Final answer:
The increase in the gravitational field, Δg, due to a spherical deposit of heavy metals below Earth's surface, can be calculated using the gravitational force formula for a sphere and dividing by the gravitational acceleration on Earth's surface.
Step-by-step explanation:
To calculate the increase in gravitational field, Δg, at the surface directly above the heavy metal deposit, we can use the formula for the gravitational force due to a point mass, which is derived from Newton's law of universal gravitation. However, since the deposit is spherical, we need to use the formula for gravitational force outside a sphere, which simplifies as if the entire mass were concentrated at its center.

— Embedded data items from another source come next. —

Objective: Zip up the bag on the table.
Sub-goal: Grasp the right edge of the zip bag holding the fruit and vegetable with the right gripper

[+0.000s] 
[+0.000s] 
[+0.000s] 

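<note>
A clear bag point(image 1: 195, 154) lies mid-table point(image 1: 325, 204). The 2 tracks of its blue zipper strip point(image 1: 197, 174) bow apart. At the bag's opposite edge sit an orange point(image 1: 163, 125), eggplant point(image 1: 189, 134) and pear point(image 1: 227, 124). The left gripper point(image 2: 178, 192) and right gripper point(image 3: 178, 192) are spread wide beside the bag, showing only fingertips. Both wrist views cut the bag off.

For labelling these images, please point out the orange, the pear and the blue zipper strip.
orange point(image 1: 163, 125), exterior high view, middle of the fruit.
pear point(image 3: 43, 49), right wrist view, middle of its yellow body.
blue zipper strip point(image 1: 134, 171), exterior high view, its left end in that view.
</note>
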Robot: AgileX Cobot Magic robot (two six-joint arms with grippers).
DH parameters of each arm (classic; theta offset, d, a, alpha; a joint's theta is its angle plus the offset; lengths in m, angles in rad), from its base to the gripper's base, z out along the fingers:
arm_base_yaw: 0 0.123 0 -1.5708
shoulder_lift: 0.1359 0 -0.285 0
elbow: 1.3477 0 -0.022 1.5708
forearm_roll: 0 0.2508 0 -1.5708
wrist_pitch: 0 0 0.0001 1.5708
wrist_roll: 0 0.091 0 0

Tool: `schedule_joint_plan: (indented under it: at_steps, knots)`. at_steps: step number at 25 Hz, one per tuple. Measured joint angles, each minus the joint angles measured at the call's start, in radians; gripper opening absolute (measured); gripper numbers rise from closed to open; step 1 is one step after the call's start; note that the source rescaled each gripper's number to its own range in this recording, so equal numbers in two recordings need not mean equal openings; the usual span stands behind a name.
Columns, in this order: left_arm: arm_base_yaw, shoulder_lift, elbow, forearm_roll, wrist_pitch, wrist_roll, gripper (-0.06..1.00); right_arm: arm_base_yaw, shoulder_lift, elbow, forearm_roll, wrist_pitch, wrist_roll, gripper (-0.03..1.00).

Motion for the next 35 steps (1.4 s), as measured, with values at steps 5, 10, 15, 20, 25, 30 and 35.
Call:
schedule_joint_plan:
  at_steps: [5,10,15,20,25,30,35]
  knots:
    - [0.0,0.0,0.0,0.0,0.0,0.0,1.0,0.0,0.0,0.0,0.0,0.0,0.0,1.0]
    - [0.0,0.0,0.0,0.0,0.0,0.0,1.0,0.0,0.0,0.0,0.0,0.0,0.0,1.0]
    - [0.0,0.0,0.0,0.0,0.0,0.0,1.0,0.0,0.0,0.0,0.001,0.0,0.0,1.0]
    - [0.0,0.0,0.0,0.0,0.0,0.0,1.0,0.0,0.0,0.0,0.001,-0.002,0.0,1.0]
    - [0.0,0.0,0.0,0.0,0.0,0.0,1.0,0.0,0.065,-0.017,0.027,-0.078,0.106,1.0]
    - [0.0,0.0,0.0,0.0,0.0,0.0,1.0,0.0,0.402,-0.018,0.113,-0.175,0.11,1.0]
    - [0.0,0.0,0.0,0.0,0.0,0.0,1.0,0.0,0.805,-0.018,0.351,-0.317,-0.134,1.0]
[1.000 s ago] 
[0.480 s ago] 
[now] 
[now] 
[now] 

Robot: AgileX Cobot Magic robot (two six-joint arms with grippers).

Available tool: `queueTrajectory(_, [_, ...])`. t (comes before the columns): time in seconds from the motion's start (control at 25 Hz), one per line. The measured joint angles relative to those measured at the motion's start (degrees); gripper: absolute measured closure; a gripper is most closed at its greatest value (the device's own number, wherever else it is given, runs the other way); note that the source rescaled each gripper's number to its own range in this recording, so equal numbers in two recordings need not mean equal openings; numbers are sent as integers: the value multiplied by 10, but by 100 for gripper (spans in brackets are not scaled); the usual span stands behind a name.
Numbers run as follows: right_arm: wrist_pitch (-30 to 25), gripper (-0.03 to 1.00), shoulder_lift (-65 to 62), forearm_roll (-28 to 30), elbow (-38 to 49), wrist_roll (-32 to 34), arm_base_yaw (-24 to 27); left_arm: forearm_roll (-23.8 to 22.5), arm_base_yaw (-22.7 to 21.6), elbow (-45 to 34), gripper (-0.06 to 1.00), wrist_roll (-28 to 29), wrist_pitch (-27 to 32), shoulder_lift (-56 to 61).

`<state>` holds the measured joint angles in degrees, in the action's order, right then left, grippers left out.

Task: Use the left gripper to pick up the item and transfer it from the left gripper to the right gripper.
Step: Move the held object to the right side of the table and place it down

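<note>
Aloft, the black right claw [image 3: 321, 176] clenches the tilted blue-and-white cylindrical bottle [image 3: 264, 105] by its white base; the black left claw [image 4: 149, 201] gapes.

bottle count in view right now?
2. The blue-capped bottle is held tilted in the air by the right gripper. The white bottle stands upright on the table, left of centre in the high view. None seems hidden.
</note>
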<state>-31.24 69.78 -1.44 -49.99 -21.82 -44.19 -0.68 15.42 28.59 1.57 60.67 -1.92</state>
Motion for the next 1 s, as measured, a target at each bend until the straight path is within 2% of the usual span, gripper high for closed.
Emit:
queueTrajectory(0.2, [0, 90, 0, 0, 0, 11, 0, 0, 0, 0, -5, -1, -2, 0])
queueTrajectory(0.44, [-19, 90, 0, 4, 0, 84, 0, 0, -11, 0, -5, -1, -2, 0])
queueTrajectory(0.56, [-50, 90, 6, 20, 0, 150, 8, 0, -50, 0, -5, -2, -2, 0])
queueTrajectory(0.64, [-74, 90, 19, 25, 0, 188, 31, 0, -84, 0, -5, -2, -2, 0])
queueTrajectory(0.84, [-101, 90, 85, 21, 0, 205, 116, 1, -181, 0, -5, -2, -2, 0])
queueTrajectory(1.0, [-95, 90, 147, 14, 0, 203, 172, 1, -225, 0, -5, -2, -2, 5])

The increase in the gravitational field, Δg, can be calculated using the formula Δg = (G ⋅ m) / r², where G is the universal gravitational constant, m is the mass of the deposit, and r is the distance from the deposit to the point where Δg is being measured. The mass of the deposit, m, can be found by multiplying its volume, 4/3πr³, by its density.
Given that the radius of the deposit is 1110 m and its density is 8860 kg/m³, the mass m can be calculated as m = 4/3π⋅(1110 m)³⋅8860 kg/m³. The distance from the center of the deposit to the point directly above it on the surface (r) is the depth of the deposit plus the radius of the Earth, since the deposit is within the Earth's crust.
Once Δg has been calculated, it can be divided by the gravitational acceleration at Earth's surface, g, to get Δg/g. To find the precise value, these calculations require the use of a calculator or computational tool.